# [WHAT IS EXPECTED]
Only the lines from the one containing "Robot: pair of" through the end of the material are to be echoed, each exactly as it appears.

# [DATA EXTRACT]
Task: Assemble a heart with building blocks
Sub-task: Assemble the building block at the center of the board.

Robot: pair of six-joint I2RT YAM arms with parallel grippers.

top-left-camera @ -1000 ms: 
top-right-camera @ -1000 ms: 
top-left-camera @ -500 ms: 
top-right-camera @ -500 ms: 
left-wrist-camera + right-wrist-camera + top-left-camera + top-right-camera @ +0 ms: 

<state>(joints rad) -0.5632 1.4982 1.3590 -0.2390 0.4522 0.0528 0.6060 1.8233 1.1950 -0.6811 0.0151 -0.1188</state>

# [OUTPUT OF THE TASK]
Robot: pair of six-joint I2RT YAM arms with parallel grippers.

top-left-camera @ -1000 ms: 
top-right-camera @ -1000 ms: 
top-left-camera @ -500 ms: 
top-right-camera @ -500 ms: 
left-wrist-camera + right-wrist-camera + top-left-camera + top-right-camera @ +0 ms: 

<state>(joints rad) -0.5632 1.4982 1.3590 -0.2390 0.4522 0.0528 0.6060 1.8233 1.1950 -0.6811 0.0151 -0.1188</state>

Nothing else is required to finish the exercise.